Guest Column | January 29, 2015

Solving Uncertainty: Using Big Data To Predict Urban Water Demand

Data-rich utilities have the tools to forecast urban water demand, but some key considerations are often overlooked when creating models. Learn the pitfalls and how to resolve them.

By John Quilty

Urban water demand (UWD) forecasting is an important task that can be utilized by water resources managers to help mitigate consequences stemming from fluctuations in demand and properly respond to water system dynamics at varying scales and lead times, ensuring appropriate operational, tactical, and strategic management of the water system. UWD forecasting can be applied to solve a number of issues faced by water supply system management such as: 1) understanding the dynamics and underlying factors that affect water use; 2) managing and optimizing the operation of pumps, wells, reservoirs, and mains, among other things; 3) developing effective water demand management programs; 4) setting meaningful water rate schedules; and 5) providing information regarding when peak water demand is likely to occur (Adamowski, et al., 2012).

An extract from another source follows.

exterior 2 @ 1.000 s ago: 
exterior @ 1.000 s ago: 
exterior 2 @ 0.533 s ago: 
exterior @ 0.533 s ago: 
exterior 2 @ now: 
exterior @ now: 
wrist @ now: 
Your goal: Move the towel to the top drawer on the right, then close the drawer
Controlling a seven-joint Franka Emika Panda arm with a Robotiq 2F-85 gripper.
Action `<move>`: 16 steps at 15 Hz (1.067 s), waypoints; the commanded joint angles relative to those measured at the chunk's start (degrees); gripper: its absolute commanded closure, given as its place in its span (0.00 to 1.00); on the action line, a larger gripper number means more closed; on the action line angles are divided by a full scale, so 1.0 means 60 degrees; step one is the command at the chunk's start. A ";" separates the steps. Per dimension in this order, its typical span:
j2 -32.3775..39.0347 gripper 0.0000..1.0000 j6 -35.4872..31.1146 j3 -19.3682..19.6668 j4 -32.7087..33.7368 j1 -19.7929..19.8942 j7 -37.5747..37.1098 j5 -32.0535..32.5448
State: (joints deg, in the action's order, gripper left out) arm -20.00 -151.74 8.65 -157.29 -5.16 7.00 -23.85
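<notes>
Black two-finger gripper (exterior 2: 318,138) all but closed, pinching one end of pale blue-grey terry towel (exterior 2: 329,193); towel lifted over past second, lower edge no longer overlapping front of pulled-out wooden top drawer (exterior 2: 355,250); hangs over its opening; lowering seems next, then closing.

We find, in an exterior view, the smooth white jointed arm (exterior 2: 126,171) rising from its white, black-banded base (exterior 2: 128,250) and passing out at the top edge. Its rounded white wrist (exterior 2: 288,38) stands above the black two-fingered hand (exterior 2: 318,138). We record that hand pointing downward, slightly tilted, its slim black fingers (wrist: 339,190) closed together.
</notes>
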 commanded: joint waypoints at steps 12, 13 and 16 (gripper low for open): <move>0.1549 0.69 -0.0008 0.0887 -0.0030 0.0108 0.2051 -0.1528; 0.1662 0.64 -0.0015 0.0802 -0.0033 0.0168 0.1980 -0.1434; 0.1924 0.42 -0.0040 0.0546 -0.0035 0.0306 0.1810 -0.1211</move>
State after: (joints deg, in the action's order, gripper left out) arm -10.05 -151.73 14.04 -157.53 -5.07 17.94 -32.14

Recently, House-Peters & Chang (2011) explored the UWD modeling literature from the past three decades and identified four themes that are important. In this regard, we discuss two of these topics that are relevant to this article: (1) interactions within and across multiple temporal scales, and (2) acknowledgement and quantification of uncertainty. To understand the broad context of UWD forecasting applications at different scales, Donkor, et. al (2014) summarized their findings related to the planning level that the forecasts can support as the following three categories: operational, tactical, and strategic (presented in Table 1). Most recently, it was identified through a survey of water utilities under the Water Research Foundation’s co-funded project on short-term UWD forecasting (Fullerton, Forthcoming) that water utilities’ most crucial need for short-term forecasting is tied to revenue and expenditure projections. Generally, the most prevalent billing cycles occur at monthly, bimonthly, and quarterly periods.

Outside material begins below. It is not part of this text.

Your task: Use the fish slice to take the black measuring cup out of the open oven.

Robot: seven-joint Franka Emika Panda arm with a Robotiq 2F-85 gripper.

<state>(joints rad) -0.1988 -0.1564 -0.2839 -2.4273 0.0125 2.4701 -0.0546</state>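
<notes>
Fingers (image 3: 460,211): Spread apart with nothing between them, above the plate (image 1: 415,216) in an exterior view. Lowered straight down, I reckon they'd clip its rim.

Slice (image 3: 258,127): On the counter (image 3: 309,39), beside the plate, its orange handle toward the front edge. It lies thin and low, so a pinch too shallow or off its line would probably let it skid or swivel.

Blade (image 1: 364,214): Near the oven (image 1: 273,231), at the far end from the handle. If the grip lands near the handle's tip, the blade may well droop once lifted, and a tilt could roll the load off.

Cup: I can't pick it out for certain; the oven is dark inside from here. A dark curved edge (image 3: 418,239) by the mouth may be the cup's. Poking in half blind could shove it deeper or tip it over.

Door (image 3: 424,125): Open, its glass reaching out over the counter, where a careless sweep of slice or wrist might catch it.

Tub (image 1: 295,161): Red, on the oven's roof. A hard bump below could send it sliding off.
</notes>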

Undoubtedly, we are operating water systems in the age of Big Data, where sensing technology is prevalent and the ability to store and process large amounts of data are advancing at expedited rates (Courtney, 2014). Furthermore, with advances in the domain of machine learning, data-based forecasting is often used in water resources applications to solve challenging problems with non-trivial mathematical expressions (Maier, et al., 2010). To merge the ongoing advancements in the UWD modeling domain with the forecast requirements of the water utility and the water industry trend of Big Data analytics, it is clear that we require a refined forecasting procedure that is not only accurate and reliable but suitable for Big Data applications. It is essential that this forecasting procedure captures the changing dynamics of the water supply system at multiple scales, identifies sources of uncertainty in derived forecasts, and is amenable to Big Data scenarios (i.e., a method that requires little user intervention and rapid computing potential).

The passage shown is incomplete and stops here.